Exercise directions: Exact copies of the lines below are the goal; any images in them are dropped.

Exercise data:
'''

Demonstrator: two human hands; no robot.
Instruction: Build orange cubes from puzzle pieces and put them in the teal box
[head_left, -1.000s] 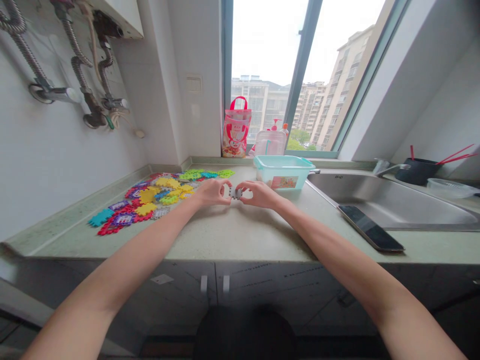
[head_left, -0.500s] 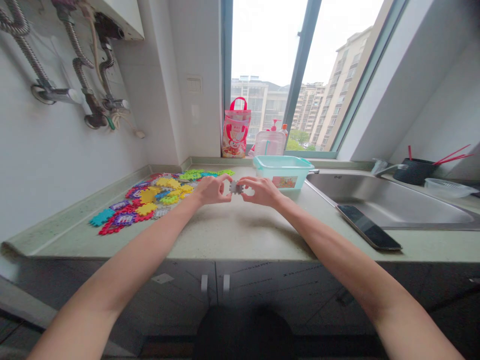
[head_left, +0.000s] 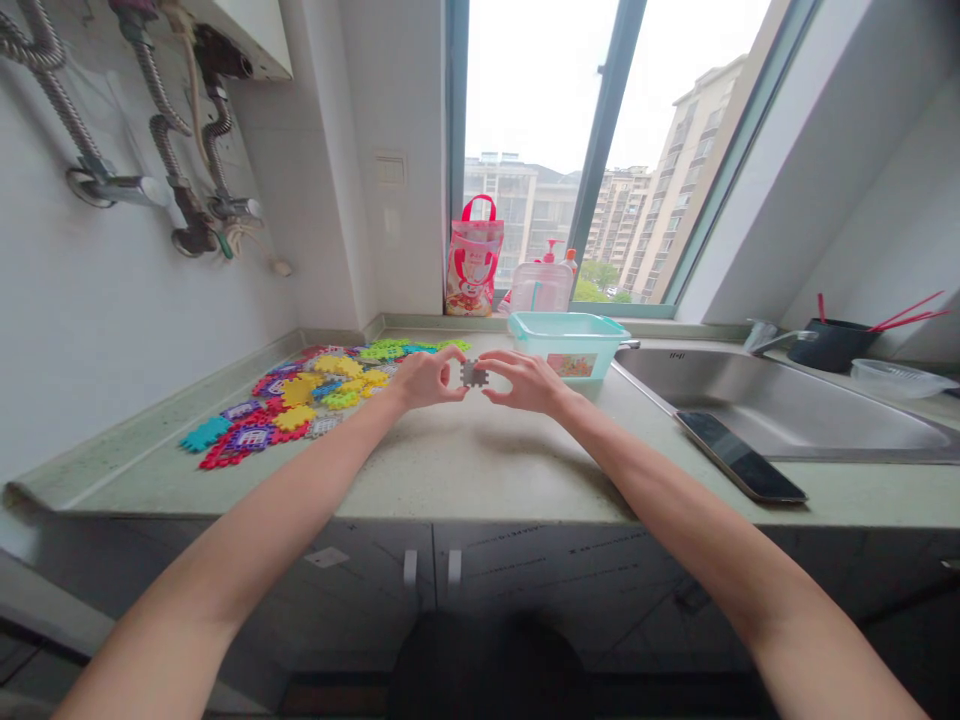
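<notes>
Between my two hands, above the counter, is a small grey interlocking toy tile with notched edges, its flat face turned toward me. My left hand grips it from the left, thumb and fingers curled around its edge. My right hand is at its right side, forefinger near the top edge and thumb lower down. The exact contact of the fingertips is too small to make out. Left of my hands lies a spread of colourful notched tiles in red, purple, yellow, green and blue.
A turquoise plastic bin stands behind my right hand. To the right are a steel sink and a black phone beside its rim. A pink bag and a pump bottle stand by the window.
The grey tile has been turned so that more of its flat face shows. My right thumb and forefinger have spread slightly wider. The view has shifted very little.
</notes>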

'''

Output:
Demonstrator: two human hands; no robot.
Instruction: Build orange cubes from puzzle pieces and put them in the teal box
[head_left, -1.000s] 
[head_left, -0.500s] 
[head_left, +0.000s] 
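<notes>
Between my two hands, above the counter, is a small grey interlocking toy tile with notched edges, its flat face turned toward me. My left hand grips it from the left, thumb and fingers curled around its edge. My right hand is at its right side, forefinger near the top edge and thumb lower down. The exact contact of the fingertips is too small to make out. Left of my hands lies a spread of colourful notched tiles in red, purple, yellow, green and blue.
A turquoise plastic bin stands behind my right hand. To the right are a steel sink and a black phone beside its rim. A pink bag and a pump bottle stand by the window.
The grey tile has been turned so that more of its flat face shows. My right thumb and forefinger have spread slightly wider. The view has shifted very little.
</notes>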

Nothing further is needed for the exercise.